In this example, we'll be running the FGES algorithm on the dataset Retention.txt.

$ java -jar causal-cmd-1.10.0-jar-with-dependencies.jar --algorithm fges --data-type continuous --dataset Retention.txt --delimiter tab --score sem-bic-score

This command will output by default one file fges_<unix timestamp>.txt which is a log and result of the algorithm's activity.
'--json-graph' option will enable output fges_<unix timestamp>_graph.json which is a json graph from the algorithm, which is equivalent to the exported json file from tetrad-gui.

Example log output from causal-cmd:

================================================================================
FGES (Wed, October 04, 2023 01:42:43 PM)
================================================================================

Runtime Parameters
--------------------------------------------------------------------------------
number of threads: 7

Dataset
--------------------------------------------------------------------------------
file: Retention.txt
header: yes
delimiter: tab
quote char: none
missing marker: none
comment marker: none

Algorithm Run
--------------------------------------------------------------------------------
algorithm: FGES
score: Sem BIC Score

Algorithm Parameters
--------------------------------------------------------------------------------
addOriginalDataset: no
faithfulnessAssumed: no
maxDegree: 1000
meekVerbose: no
numberResampling: 0
parallelized: no
penaltyDiscount: 2.0
percentResampleSize: 100
precomputeCovariances: no
resamplingEnsemble: 1
resamplingWithReplacement: no
saveBootstrapGraphs: no
seed: -1
semBicRule: 1
semBicStructurePrior: 0.0
symmetricFirstStep: no
timeLag: 0
verbose: no


Wed, October 04, 2023 01:42:45 PM: Start data validation on file Retention.txt.
Wed, October 04, 2023 01:42:45 PM: End data validation on file Retention.txt.
There are 170 cases and 8 variables.

Wed, October 04, 2023 01:42:45 PM: Start reading in file Retention.txt.
Wed, October 04, 2023 01:42:45 PM: Finished reading in file Retention.txt.
Wed, October 04, 2023 01:42:45 PM: File Retention.txt contains 170 cases, 8 variables.

Start search: Wed, October 04, 2023 01:42:45 PM
End search: Wed, October 04, 2023 01:42:45 PM

================================================================================
Graph Nodes:
spending_per_stdt;grad_rate;stdt_clss_stndng;rjct_rate;tst_scores;stdt_accept_rate;stdt_tchr_ratio;fac_salary

Graph Edges:
1. spending_per_stdt --- fac_salary
2. spending_per_stdt --- rjct_rate
3. spending_per_stdt --- stdt_tchr_ratio
4. stdt_accept_rate --- fac_salary
5. stdt_clss_stndng --- rjct_rate
6. stdt_clss_stndng --- tst_scores
7. tst_scores --- fac_salary
8. tst_scores --- grad_rate
9. tst_scores --- rjct_rate
10. tst_scores --- spending_per_stdt

Graph Attributes:
Score: -5181.565079

Graph Node Attributes:
Score: [spending_per_stdt: -1408.4382541909688;grad_rate: -416.7933531919986;stdt_clss_stndng: -451.79480827547627;rjct_rate: -439.8087229322177;tst_scores: -330.2039598576225;stdt_accept_rate: -429.64771587695884;stdt_tchr_ratio: -208.85274641239832;fac_salary: -1496.025518245214]

Interpretation of graph output

The end of the file contains the causal graph edgesfrom the search procedure.
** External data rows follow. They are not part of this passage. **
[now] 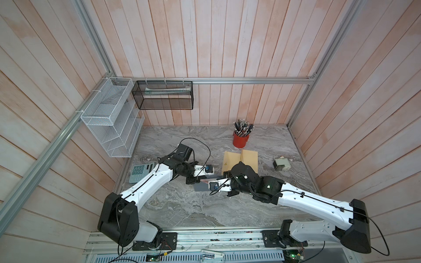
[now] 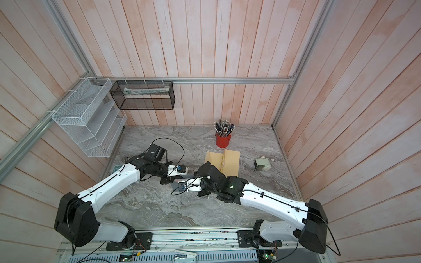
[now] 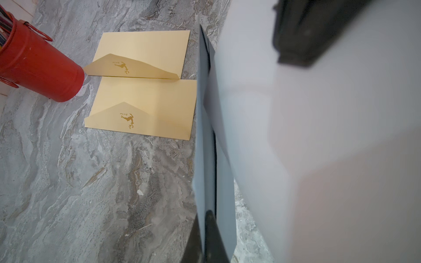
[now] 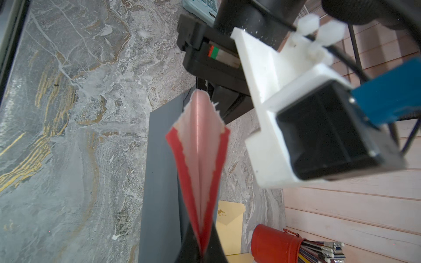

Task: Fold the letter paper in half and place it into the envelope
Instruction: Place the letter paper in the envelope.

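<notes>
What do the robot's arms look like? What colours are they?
Both the left arm and the right arm have smooth white shells with chunky black joints. Thin black cables run along them and loop near the wrists. Each wrist carries a white camera holder with a blue piece. A small green light glows on the right arm. The left gripper and the right gripper have black fingers.

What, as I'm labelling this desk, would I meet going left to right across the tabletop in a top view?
calculator → letter paper → envelopes → pencil sharpener. The red pencil cup stands behind the envelopes, so its place in the order is unclear.
</notes>
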`<state>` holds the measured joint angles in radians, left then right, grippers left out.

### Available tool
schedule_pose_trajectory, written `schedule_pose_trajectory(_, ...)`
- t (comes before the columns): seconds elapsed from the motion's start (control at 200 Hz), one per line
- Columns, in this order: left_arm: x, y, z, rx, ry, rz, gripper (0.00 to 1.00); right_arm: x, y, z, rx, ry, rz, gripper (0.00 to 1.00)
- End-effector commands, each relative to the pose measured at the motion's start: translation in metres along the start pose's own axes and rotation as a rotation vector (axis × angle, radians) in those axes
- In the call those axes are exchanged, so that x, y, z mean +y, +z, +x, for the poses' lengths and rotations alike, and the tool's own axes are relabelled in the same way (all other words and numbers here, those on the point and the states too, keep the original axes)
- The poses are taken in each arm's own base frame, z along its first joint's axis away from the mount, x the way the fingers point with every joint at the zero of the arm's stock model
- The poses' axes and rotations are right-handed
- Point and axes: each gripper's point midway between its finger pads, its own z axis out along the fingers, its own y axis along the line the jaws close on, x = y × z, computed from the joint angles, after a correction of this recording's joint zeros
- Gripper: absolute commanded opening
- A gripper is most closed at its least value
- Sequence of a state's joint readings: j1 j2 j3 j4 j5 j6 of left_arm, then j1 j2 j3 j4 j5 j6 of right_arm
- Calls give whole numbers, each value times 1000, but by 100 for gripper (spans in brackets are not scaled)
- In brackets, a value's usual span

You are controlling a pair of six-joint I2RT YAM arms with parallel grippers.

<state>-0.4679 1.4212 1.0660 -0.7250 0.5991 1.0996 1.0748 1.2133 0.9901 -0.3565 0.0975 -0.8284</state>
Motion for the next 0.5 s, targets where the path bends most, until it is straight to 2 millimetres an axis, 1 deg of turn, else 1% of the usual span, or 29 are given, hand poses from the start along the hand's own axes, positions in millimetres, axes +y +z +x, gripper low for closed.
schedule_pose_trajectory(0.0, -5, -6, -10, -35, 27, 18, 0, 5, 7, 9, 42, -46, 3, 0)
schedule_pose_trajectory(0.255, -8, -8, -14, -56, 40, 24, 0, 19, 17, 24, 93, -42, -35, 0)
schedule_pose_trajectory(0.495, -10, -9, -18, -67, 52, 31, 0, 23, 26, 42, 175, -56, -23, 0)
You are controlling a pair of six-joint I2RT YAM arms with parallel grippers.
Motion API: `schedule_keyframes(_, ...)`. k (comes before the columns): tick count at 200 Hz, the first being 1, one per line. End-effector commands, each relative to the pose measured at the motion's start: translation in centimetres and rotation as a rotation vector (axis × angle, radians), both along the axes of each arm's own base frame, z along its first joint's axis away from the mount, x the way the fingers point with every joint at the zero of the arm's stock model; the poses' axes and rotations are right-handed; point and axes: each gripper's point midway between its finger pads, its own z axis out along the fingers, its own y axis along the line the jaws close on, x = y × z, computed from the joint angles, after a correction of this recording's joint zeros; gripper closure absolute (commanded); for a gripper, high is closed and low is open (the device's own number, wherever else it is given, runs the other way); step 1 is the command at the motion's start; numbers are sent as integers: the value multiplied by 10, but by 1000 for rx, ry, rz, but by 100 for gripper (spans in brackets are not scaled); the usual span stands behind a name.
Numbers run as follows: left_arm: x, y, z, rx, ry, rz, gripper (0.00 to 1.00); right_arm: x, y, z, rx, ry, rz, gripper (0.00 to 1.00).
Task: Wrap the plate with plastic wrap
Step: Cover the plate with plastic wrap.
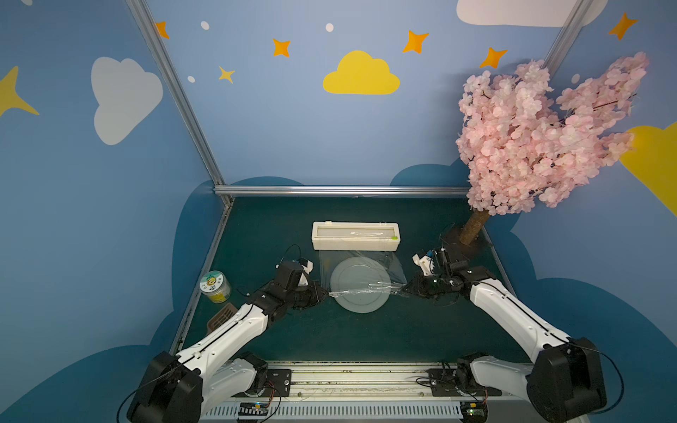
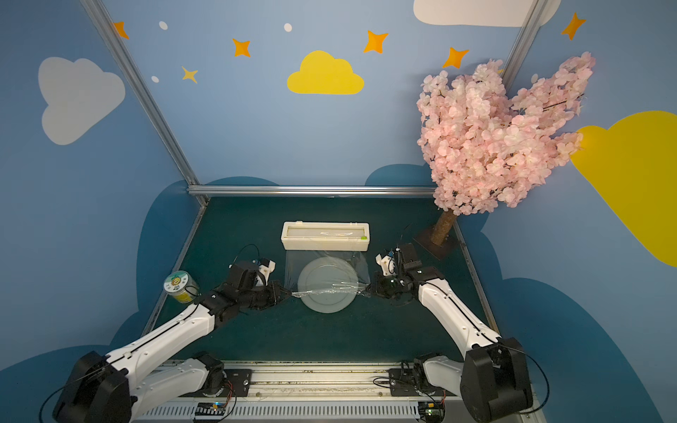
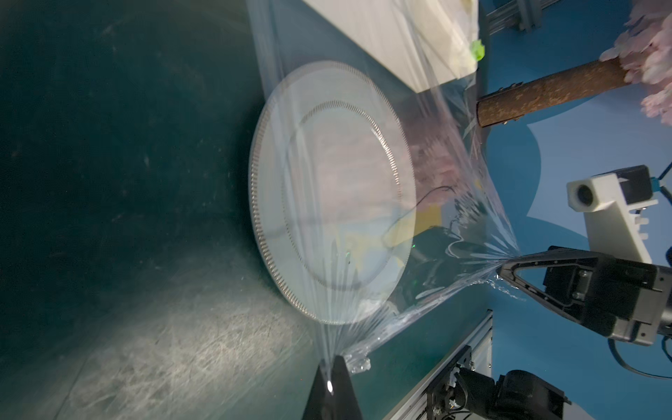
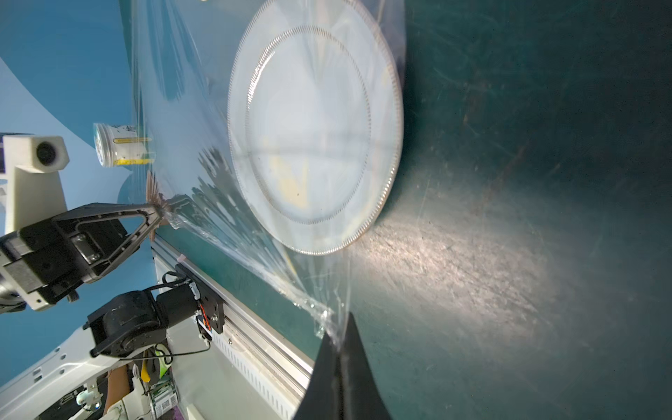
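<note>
box (image 1: 355, 236) centre frame: plastic wrap (image 1: 381, 287) runs from it over our plate (image 1: 359, 304) | our left gripper (image 1: 327, 294), right gripper (image 1: 403, 289): low, flanking plate, each pinching a wrap corner

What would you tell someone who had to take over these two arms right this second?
Left gripper: fingers shut on one corner of the plastic wrap. Right gripper: shut on the other corner.
The plate lies flat on the table, on the near side of the dispenser box.
Done: wrap drawn out of the box and stretched over the far part of the plate.
Left: the near part of the plate is uncovered; the wrap runs back to the box and is not tucked around the rim. Probably pull further toward the arms, then lower.
</note>
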Motion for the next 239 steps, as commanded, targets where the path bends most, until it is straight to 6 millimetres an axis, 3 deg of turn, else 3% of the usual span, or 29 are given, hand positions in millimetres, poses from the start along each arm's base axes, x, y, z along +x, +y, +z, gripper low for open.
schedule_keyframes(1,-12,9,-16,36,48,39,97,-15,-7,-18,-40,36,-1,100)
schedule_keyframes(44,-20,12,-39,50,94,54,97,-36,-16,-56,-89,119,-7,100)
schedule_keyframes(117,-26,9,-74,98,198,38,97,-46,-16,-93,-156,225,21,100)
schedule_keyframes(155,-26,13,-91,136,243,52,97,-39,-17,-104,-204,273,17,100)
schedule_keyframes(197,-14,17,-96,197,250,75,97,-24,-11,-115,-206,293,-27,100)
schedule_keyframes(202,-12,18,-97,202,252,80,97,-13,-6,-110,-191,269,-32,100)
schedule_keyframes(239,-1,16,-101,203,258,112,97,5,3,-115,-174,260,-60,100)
Here is a key to the edge types:

A --- B - There is causal relationship between variable A and B, but we cannot determine the direction of the relationship
A --> B - There is a causal relationship from variable A to B

The GFCI algorithm has additional edge types:

A <-> B - There is an unmeasured confounder of A and B
A o-> B - Either A is a cause of B or there is an unmeasured confounder of A and B or both
A o-o B - Either (1) A is a cause of B or B is a cause of A, or (2) there is an unmeasured confounder of A and B, or both 1 and 2 hold.
A --> B dd nl - Definitely direct causal relationship and no latent confounder
A --> B pd nl - Possibly direct and no latent confounder
A --> B pd pl - Possibly direct and possibly latent confounder

NNote: the generated result file name is based on the system clock.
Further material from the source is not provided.